Consolidate track types

Ideally, we only use 2 types for tracks

Agree!

It would be cool if SOATracks were flexible-yet-specialised enough to replace PrTracks as well, but I guess that's not the case (?).

At the moment v1::Track is still needed for the full Moore sequence (?).

Yes, these are needed for building LHCb::ProtoParticle objects which then feed into LHCb::Particle.

To start with, can we get rid of v2::Track?

Sounds good to me. Where are they used?

To start with, can we get rid of v2::Track?

Sounds good to me. Where are they used?

I think almost nowhere by now. One probably needs to adapt the converters for MC matching to go from PrTrack to v1::Track directly. And maybe remove some unused template specialisations.

It might be possible to replace the PrTracks with SOATracks eventually, but given that the PrTracks are "invisible" to most users, and they perform well, this would be the last step for me.

Indeed, I think there are conversions which use as an intermediate step v2::Track and it is included in quite many files, so it will need some cleaning and testing.

There is also the RecVertex_v2 which is based on the v2::Track, and that is used quite a bit in Rec, isn't it?

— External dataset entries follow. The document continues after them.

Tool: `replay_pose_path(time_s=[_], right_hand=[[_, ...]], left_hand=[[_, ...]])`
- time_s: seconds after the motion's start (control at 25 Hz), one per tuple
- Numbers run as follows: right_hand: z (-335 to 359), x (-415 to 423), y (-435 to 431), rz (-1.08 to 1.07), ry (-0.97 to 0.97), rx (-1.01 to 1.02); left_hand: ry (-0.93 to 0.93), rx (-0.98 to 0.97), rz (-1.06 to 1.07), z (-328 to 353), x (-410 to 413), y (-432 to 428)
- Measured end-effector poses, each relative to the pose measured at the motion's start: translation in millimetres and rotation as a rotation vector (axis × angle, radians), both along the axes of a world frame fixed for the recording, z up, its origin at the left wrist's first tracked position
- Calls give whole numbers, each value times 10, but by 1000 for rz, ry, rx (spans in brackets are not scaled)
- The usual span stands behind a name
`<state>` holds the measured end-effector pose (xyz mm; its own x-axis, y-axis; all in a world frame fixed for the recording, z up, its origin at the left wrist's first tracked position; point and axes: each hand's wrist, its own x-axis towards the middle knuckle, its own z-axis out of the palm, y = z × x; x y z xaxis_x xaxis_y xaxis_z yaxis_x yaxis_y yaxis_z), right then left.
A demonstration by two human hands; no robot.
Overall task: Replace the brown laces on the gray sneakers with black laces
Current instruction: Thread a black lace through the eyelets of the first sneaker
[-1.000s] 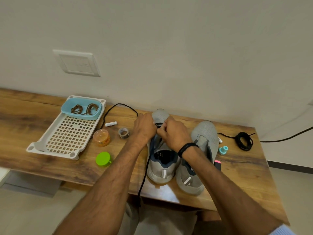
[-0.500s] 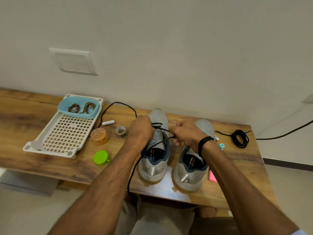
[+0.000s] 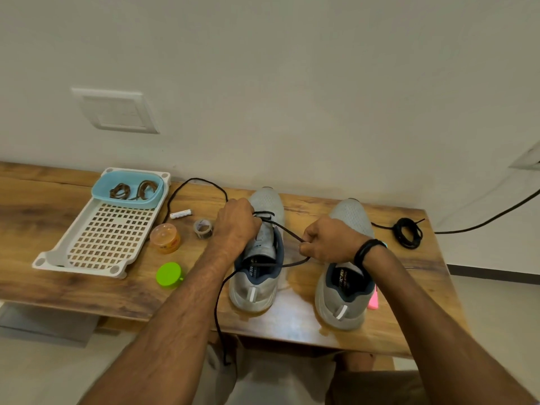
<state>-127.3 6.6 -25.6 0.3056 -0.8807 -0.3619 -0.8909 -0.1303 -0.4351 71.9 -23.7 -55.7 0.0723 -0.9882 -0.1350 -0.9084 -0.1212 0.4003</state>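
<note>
Two gray sneakers stand on the wooden table, heels toward me: the left sneaker [image 3: 264, 276] and the right sneaker [image 3: 346, 299]. A black lace [image 3: 287, 231] is threaded through the left sneaker's front eyelets. My left hand [image 3: 236, 223] rests on that shoe's left side, pinching the lace there. My right hand [image 3: 328, 239] grips the lace's other end and holds it taut to the right. One lace tail hangs over the table's front edge; another loops back left. Brown laces [image 3: 133, 190] lie in a blue tub [image 3: 102, 187]. A coiled black lace [image 3: 407, 232] lies at right.
A white perforated tray [image 3: 108, 238] holds the blue tub at left. An orange jar [image 3: 165, 238], green lid [image 3: 169, 274], tape roll [image 3: 203, 228] and small white tube [image 3: 181, 214] sit between tray and shoes. A pink object [image 3: 373, 299] lies beside the right sneaker. The wall is close behind.
My right hand has moved right from the left sneaker's tongue, drawing the black lace out taut across toward the right sneaker. My left hand stays on the left shoe.
</note>
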Motion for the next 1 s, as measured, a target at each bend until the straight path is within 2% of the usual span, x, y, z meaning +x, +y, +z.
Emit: replay_pose_path(time_s=[0.08, 0.2, 0.28, 0.32, 0.4, 0.44, 0.52, 0.6, 0.68, 0.72, 0.76, 0.8, 0.84, 0.88, 0.92, 0.96, 1.0], right_hand=[[11, -39, -18, 20, 14, 43], [6, -8, -29, 10, -38, 0], [26, 58, -41, -64, -166, -32], [48, 89, -47, -132, -289, -21], [103, 150, -38, -280, -560, 56], [132, 170, -26, -335, -641, 87], [156, 178, -9, -420, -669, 102], [159, 117, -26, -502, -589, 21], [158, 13, -70, -558, -496, -127], [149, -22, -92, -577, -485, -173], [155, -19, -98, -584, -507, -186], [158, 15, -96, -570, -547, -174], [164, 70, -86, -538, -590, -153], [157, 131, -82, -507, -635, -130], [158, 182, -78, -494, -669, -119], [146, 202, -92, -505, -682, -130], [134, 196, -115, -535, -673, -159]], left_hand=[[-3, 11, 15, -4, 1, -4], [-20, 62, 12, 22, 3, 12], [-52, 34, -54, 91, -22, 27], [-15, -24, -120, 140, -46, 41], [221, -83, -250, 236, -92, 73], [366, -41, -272, 268, -109, 85], [514, 12, -184, 259, -89, 82], [462, -61, 65, 225, 9, 47], [251, -166, 301, 204, 148, 29], [140, -222, 321, 204, 190, 38], [122, -267, 272, 233, 192, 54], [219, -269, 164, 275, 157, 58], [438, -202, 36, 343, 67, 78], [656, -85, -76, 418, -48, 135], [794, 31, -167, 476, -147, 188], [830, 66, -188, 492, -208, 194], [826, 33, -112, 473, -210, 172]])
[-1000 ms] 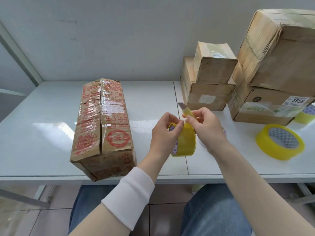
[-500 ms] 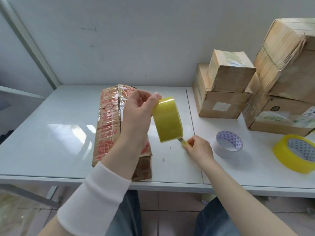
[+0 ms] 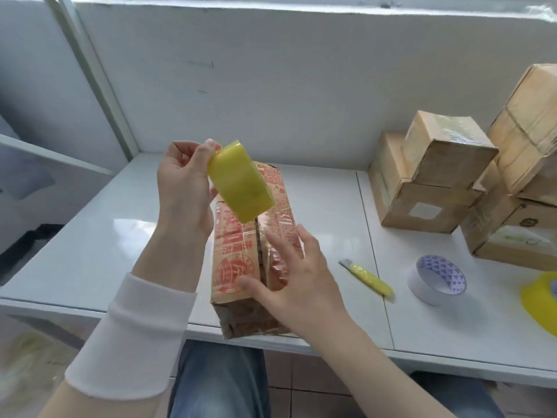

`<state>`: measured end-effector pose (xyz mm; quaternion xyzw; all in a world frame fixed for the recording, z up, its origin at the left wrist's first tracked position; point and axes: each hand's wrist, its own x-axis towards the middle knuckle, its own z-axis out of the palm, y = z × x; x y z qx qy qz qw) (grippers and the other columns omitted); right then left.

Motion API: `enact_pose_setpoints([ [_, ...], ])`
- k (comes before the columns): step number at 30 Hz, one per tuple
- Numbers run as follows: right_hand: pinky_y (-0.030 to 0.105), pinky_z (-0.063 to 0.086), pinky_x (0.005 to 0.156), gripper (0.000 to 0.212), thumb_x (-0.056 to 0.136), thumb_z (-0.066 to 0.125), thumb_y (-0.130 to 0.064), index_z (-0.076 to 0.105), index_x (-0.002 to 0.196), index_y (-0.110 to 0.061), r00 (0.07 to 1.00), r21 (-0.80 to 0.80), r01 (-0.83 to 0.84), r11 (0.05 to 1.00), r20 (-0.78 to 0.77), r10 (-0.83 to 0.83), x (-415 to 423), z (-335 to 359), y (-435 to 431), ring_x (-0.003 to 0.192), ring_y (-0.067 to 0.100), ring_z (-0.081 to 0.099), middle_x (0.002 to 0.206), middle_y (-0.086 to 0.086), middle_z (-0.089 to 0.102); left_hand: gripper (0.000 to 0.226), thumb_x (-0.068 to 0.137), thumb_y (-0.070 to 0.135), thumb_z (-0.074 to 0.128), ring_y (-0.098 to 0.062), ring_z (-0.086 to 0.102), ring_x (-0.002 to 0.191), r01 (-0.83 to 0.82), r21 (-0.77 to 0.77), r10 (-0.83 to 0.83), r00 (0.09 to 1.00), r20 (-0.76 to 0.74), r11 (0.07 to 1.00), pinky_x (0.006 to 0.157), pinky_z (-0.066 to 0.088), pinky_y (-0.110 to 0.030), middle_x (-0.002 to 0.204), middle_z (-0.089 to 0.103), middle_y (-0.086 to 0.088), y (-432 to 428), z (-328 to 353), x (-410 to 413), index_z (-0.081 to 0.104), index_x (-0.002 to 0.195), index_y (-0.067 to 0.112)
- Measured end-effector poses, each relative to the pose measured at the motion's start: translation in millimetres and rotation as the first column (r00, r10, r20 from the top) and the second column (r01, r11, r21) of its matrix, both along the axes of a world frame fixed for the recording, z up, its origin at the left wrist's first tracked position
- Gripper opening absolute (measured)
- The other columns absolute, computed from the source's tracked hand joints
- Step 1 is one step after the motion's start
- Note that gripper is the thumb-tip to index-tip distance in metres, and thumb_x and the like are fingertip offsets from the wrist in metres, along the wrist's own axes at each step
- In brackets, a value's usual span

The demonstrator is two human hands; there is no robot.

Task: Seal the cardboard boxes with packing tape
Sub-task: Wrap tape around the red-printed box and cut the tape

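A long cardboard box (image 3: 238,248) with red print lies lengthwise on the white table (image 3: 90,242), its near end at the front edge. My left hand (image 3: 182,188) grips a yellow roll of packing tape (image 3: 241,182) and holds it up above the box's far half. My right hand (image 3: 289,279) hovers over the box's near right side with straight, spread fingers, holding nothing. A small yellow utility knife (image 3: 369,277) lies on the table to the right of the box.
A white tape roll with a blue patterned core (image 3: 437,280) and another yellow roll (image 3: 542,300) sit at the right. Stacked cardboard boxes (image 3: 428,182) fill the back right corner. A wall runs behind the table, and my knees are under its front edge.
My right hand has set the yellow knife down on the table and moved left over the box. My left hand has lifted the tape roll higher.
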<state>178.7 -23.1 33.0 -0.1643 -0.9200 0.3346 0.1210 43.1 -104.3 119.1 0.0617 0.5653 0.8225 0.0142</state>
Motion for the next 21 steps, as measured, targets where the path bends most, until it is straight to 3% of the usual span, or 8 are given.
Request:
enact_pose_setpoints([
  [5, 0.037, 0.033, 0.108, 0.078, 0.070, 0.057, -0.071, 0.030, 0.139, -0.048, 0.995, 0.026, -0.065, 0.998, 0.076, 0.063, -7.9, -9.5, 9.9, 0.138, 0.011, 0.019, 0.147, -0.023, 0.001, 0.025, 0.089, 0.013, 0.061, -0.008, 0.052, 0.069, -0.030, -0.002, 0.030, 0.999, 0.015, 1.000, 0.057, 0.047, -0.024, 0.080, 0.055, 0.001, -14.6, -4.9, -8.3, 0.046, 0.071, 0.021],
  [8, 0.035, 0.032, 0.112, 0.075, 0.065, 0.064, -0.065, 0.040, 0.134, -0.047, 0.976, -0.076, -0.174, 0.982, 0.121, 0.183, -7.5, 2.4, 46.0, 0.138, 0.010, 0.023, 0.149, -0.019, 0.007, 0.024, 0.090, 0.013, 0.060, -0.004, 0.053, 0.062, -0.015, 0.005, 0.015, 0.999, 0.029, 1.000, 0.058, 0.046, -0.025, 0.071, 0.058, 0.007, -14.4, -8.6, -6.5, 0.046, 0.072, 0.020],
  [13, 0.012, 0.031, 0.103, 0.065, 0.057, 0.073, -0.052, 0.049, 0.116, -0.057, 0.905, -0.162, -0.341, 0.926, 0.211, 0.370, -0.6, 27.3, 93.8, 0.132, -0.001, 0.025, 0.145, -0.023, 0.017, 0.023, 0.089, 0.013, 0.061, -0.004, 0.050, 0.057, 0.024, -0.009, -0.024, 0.999, 0.044, 1.000, 0.059, 0.042, -0.027, 0.071, 0.053, 0.004, -6.0, -13.6, 0.5, 0.046, 0.072, 0.020],
  [15, 0.013, 0.032, 0.104, 0.071, 0.055, 0.074, -0.052, 0.049, 0.121, -0.053, 0.902, -0.156, -0.339, 0.928, 0.228, 0.368, 0.1, 30.5, 95.2, 0.134, -0.001, 0.023, 0.146, -0.022, 0.018, 0.023, 0.090, 0.013, 0.061, -0.006, 0.049, 0.059, 0.038, -0.024, -0.037, 0.998, 0.045, 0.999, 0.056, 0.043, -0.026, 0.071, 0.051, 0.003, -0.9, -15.2, 3.8, 0.047, 0.072, 0.019],
  [17, 0.020, 0.029, 0.110, 0.084, 0.054, 0.071, -0.058, 0.039, 0.130, -0.049, 0.928, -0.121, -0.315, 0.941, 0.171, 0.332, 1.5, 33.3, 87.3, 0.140, 0.003, 0.016, 0.148, -0.019, 0.019, 0.023, 0.090, 0.014, 0.062, -0.007, 0.048, 0.058, 0.055, -0.034, -0.054, 0.998, 0.042, 0.998, 0.053, 0.043, -0.025, 0.071, 0.048, 0.003, 5.1, -16.7, 7.7, 0.047, 0.073, 0.018],
  [19, 0.005, 0.021, 0.105, 0.085, 0.056, 0.068, -0.066, 0.033, 0.131, -0.047, 0.959, -0.027, -0.282, 0.959, -0.024, 0.282, 0.2, 39.2, 70.7, 0.141, 0.002, 0.010, 0.146, -0.020, 0.026, 0.021, 0.089, 0.016, 0.063, -0.007, 0.049, 0.060, 0.062, -0.045, -0.060, 0.997, 0.051, 0.997, 0.056, 0.046, -0.027, 0.073, 0.047, 0.002, 12.2, -17.1, 12.7, 0.047, 0.075, 0.018],
  [21, 0.000, 0.016, 0.098, 0.068, 0.064, 0.067, -0.065, 0.045, 0.122, -0.039, 0.941, 0.076, -0.219, 0.973, -0.248, 0.231, -3.8, 43.5, 53.5, 0.133, 0.003, 0.022, 0.132, -0.026, 0.037, 0.019, 0.088, 0.017, 0.065, -0.011, 0.051, 0.068, 0.062, -0.066, -0.057, 0.996, 0.068, 0.996, 0.063, 0.048, -0.033, 0.080, 0.048, 0.000, 20.4, -16.7, 17.6, 0.048, 0.079, 0.018],
])
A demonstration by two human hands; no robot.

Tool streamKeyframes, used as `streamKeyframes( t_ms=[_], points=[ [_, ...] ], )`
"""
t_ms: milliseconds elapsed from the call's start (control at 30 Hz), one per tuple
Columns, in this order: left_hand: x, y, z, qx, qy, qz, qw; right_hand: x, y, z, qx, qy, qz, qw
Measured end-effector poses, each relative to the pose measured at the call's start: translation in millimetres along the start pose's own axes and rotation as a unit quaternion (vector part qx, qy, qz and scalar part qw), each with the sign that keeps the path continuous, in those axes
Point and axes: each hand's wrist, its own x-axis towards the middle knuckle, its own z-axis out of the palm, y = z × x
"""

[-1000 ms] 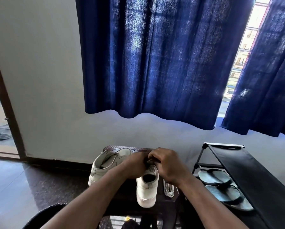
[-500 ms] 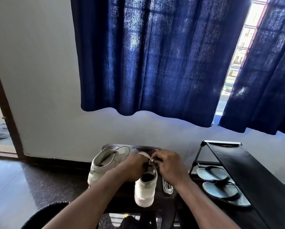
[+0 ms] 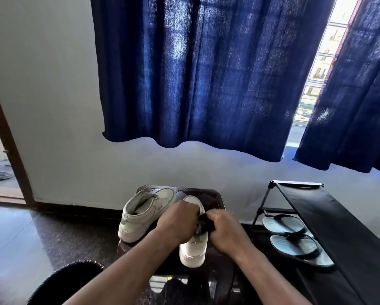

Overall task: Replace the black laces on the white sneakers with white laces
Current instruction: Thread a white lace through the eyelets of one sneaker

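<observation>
Black lace [image 3: 207, 221] is now bunching in the right hand's [image 3: 225, 232] curled fingers, while the left hand [image 3: 178, 219] is gripping the sneaker [image 3: 193, 249] beneath it. Unlacing seems to be nearing completion.

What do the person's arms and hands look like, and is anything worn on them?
Both forearms are bare to the frame edge, with no sleeves in view. The left hand and right hand wear no gloves; no watch, ring or bracelet is visible.
</observation>
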Motion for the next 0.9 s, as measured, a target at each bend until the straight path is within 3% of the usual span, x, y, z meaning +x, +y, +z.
streamKeyframes(
  t_ms=[100,233,433,633,800,900],
  points=[
    [6.4,-10.5,-2.1,-0.150,0.007,-0.027,0.988,2.2,1.0,6.9,-0.090,-0.002,-0.001,0.996],
    [11.2,-20.0,-8.7,-0.236,0.012,-0.053,0.970,9.2,-6.5,15.6,-0.116,-0.009,0.033,0.993],
    [5.9,-26.6,-4.1,-0.241,0.050,-0.079,0.966,21.8,-26.0,8.3,-0.139,-0.034,0.073,0.987],
    [-6.7,-21.2,4.7,-0.118,0.044,-0.040,0.991,21.0,-26.3,6.1,-0.089,-0.060,0.081,0.991],
    [-6.0,-19.3,9.1,-0.121,0.040,-0.051,0.991,10.6,-19.1,13.0,-0.027,0.075,0.077,0.994],
    [-9.1,-17.5,6.8,-0.175,0.017,-0.073,0.982,7.6,-8.6,17.4,-0.018,0.082,0.086,0.993]
  ],
)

That does not really matter since the relations between Tracks and PVs are anyhow broken if you use a PV finder based on PrTracks (https://gitlab.cern.ch/lhcb/Rec/-/blob/master/Tr/PatPV/src/TrackBeamLineVertexFinderSoA.cpp#L781).

The plan (at least mine ) is to adapt RecVertex_v2 to work with indices, and make it the default RecVertex to be used for the Particles which are used for the selections.

I think the namespaces are confusing though, as v2::Track and v2::Tracks are not the same thing.

the v2::Track vs v2::Tracks sounds like a bug -- and why is SOATrack not just v3::Track?

clearly SOATrack (aka v2::Tracks) does not fit in the namespace scheme as intended. I propose to make a MR to just make sure these will be known as LHCb::Event::v3::Tracks (and not LHCb::v2::Event::Tracks) and to change the header to Track_v3.h instead of Track_SOA.h (and fix the subsequent fall-out...)

I must admit that I am a bit stuck now that v2 tracks no longer exists: I don't have any alg anymore to check the PV finder. I understand that it was broken anyway, but without the container being created I also cannot fix the PV->track association.

My conclusion is that we shouldn't use either v1 or v2 RecVertex for PV. They just deserve their own class, as it was proposed long ago. I can easily implement something with indices in the 'velo' PrTracks container. However, how do we then make the link to tracks in the 'forward' container? Should we just go back to comparing LHCbIDs? (I hope not.)

I am not sure this is the correct place for this discussion, but will LHCb::Particle remain or not? I understand that v2:Particles is used in the combiners etc, but it doesn't seem to be something that non-expert physicists could use yet. Do we plan to have an old-style interface to particles and tracks available as well? (LHCb::Particle is still all over the LHCb code.) And if so, will that then use v1::Track?

I am now migrating PV monitoring code from v2::Track and v2::RecVertex to v1 track and vertex. Somehow this seems pointless: v2 clearly contained improvements relative to v1.

I don't think that we can do without a v1/v2 model in the user physics code. So, it makes more sense to move forward with the v2 model, or fix the v1 model. I assume that this has been extensively discussed elsewhere. Can somebody perhaps tell me what the plan is?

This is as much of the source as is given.